David Cameron insisted on Friday that he can be trusted not to break his promise to hold a referendum on Britain's membership of the European Union, as he seeks to limit the damage from an expected third place finish in the 22 May European elections.
"To those people who say you won't deliver that renegotiation or referendum, I say: Judge me by my record as prime minister," he said "Others talk about acting in the national interest or standing up to Europe, I do it, time and again – often in the teeth of opposition in Brussels and with a backdrop of uncertainty about whether it can really happen at home."
Cameron has made holding an in/out referendum on a looser relationship with Brussels a key plank of his offer in 2015. The pledge was largely designed to see of the threat from Ukip as well as keep eurosceptic Tory backbenchers happy.
However the prime minister is sensitive to accusations that he will be unwilling or unable to deliver his promise.
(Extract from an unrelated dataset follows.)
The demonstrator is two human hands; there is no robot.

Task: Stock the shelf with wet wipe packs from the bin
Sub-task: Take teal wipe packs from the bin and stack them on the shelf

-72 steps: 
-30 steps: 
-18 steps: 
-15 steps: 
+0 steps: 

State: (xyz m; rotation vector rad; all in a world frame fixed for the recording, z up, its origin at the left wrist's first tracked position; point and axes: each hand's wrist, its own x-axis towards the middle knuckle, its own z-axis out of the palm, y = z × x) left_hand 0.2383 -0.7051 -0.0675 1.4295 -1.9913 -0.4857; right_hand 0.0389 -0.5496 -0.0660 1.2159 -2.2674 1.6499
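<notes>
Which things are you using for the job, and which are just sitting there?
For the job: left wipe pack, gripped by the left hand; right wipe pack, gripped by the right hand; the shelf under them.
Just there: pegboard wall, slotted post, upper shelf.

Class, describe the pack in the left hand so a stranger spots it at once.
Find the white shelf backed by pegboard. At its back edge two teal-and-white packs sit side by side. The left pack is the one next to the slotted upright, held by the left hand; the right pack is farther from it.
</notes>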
Nigel Farage delights in reminding voters about the prime minister's unfulfilled "cast-iron" guarantee of a referendum on the Lisbon treaty. And warns that Cameron will once again find a way to wriggle out of the pledge.
Cameron will said in a speech today: "I have a track record of delivery - and believe me, whatever it takes, I will deliver this in-out referendum. Labour won't. Ukip can't. I will."
"People said I would never veto a European treaty. In 2011 that's exactly what I did. People said my attempts to cut the European budget would fail. But I secured that cut."
Earlier this week Cameron suggested to activists in an American-style campaign conference call that his in-out referendum would be a 'red line' in any future coalition negations with the Lib Dems. He hammered that message home today when he said: "I made clear I would not lead a government that either could not or did not deliver an in/out referendum."
He added: "Let me be absolutely clear. The British people need to have their say on our membership of the EU. For me this is a fundamental principle. And I would not be prime minister of a government unless we could carry out our pledge of an in-out referendum."
Ukip is widely expected to come first in May's European elections ahead of Labour. The Tories are resigned to finishing a distant third while the Lib Dems face the prospect of being entirely wiped out.
However more of a worry for Downing Street is the prospect that a sizeable support for Ukip in marginal constituencies at the general election could split the centre-right vote and let Labour candidates in through the middle - placing Ed Miliband in No.10.
Cameron's referendum pledge is in part designed to depress the Ukip vote by warning eurosceptics that the only way to guarantee a referendum is to return the Tories to power.